[EXERCISE REQUIREMENTS]:
Write down the listing again exactly as it appears below, without its pictures.

[COLLECTED MATERIAL]:

━━━━━━━━━━━━━━━━

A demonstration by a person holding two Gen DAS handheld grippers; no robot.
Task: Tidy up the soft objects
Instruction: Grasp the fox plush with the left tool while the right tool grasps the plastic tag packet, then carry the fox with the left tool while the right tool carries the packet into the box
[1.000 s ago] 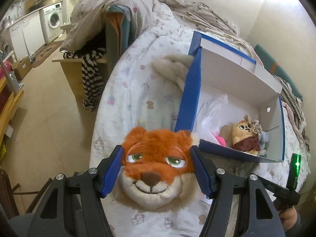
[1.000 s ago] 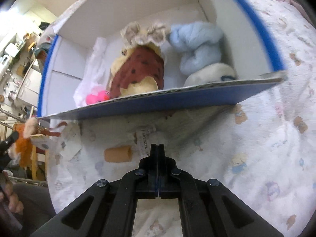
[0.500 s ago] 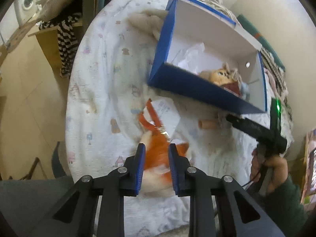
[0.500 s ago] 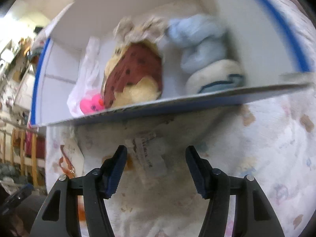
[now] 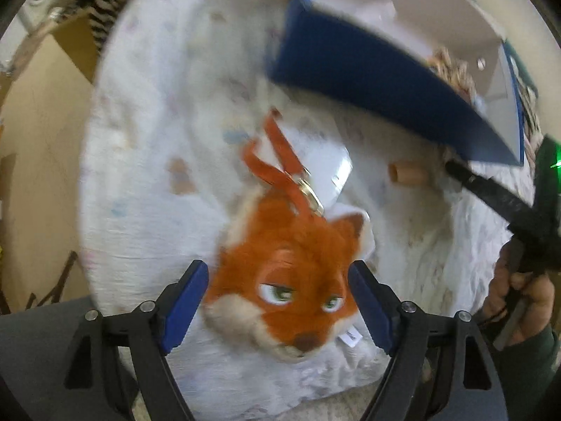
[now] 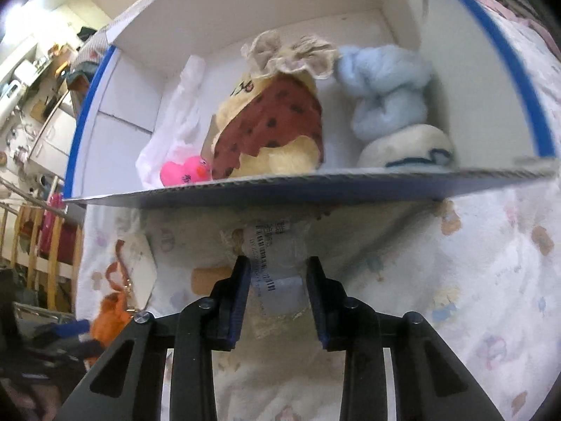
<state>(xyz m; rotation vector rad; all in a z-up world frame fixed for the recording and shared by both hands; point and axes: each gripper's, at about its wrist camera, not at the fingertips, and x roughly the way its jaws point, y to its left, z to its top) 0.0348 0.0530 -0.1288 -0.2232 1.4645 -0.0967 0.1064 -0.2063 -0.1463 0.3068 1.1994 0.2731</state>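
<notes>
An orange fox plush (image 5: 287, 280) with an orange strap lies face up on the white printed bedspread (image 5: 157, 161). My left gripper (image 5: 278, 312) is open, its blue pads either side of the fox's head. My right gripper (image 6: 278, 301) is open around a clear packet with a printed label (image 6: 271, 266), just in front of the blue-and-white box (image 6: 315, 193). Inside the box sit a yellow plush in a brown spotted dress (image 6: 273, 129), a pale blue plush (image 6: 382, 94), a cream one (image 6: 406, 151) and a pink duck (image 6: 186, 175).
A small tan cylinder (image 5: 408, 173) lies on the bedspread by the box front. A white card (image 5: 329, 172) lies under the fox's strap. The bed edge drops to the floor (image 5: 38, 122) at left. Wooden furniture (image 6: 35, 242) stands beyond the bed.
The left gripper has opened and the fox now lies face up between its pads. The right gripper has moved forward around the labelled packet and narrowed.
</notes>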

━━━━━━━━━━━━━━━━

[FINISHED TASK]:
A demonstration by a person holding two Gen DAS handheld grippers; no robot.
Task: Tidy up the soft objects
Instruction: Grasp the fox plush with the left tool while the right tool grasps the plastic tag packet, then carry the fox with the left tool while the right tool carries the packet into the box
[1.000 s ago] 
[1.000 s ago] 
[0.500 s ago] 
[0.500 s ago] 
[now] 
[now] 
<state>(xyz m; rotation vector rad; all in a z-up world frame fixed for the recording and shared by both hands; point and axes: each gripper's, at about its wrist camera, not at the fingertips, and x roughly the way its jaws point, y to its left, z to its top) 0.0348 0.0530 -0.1288 -0.2232 1.4645 -0.0967 0.1064 -0.2063 -0.1463 0.3068 1.1994 0.2731</state>
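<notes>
An orange fox plush (image 5: 287, 280) with an orange strap lies face up on the white printed bedspread (image 5: 157, 161). My left gripper (image 5: 278, 312) is open, its blue pads either side of the fox's head. My right gripper (image 6: 278, 301) is open around a clear packet with a printed label (image 6: 271, 266), just in front of the blue-and-white box (image 6: 315, 193). Inside the box sit a yellow plush in a brown spotted dress (image 6: 273, 129), a pale blue plush (image 6: 382, 94), a cream one (image 6: 406, 151) and a pink duck (image 6: 186, 175).
A small tan cylinder (image 5: 408, 173) lies on the bedspread by the box front. A white card (image 5: 329, 172) lies under the fox's strap. The bed edge drops to the floor (image 5: 38, 122) at left. Wooden furniture (image 6: 35, 242) stands beyond the bed.
The left gripper has opened and the fox now lies face up between its pads. The right gripper has moved forward around the labelled packet and narrowed.
</notes>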

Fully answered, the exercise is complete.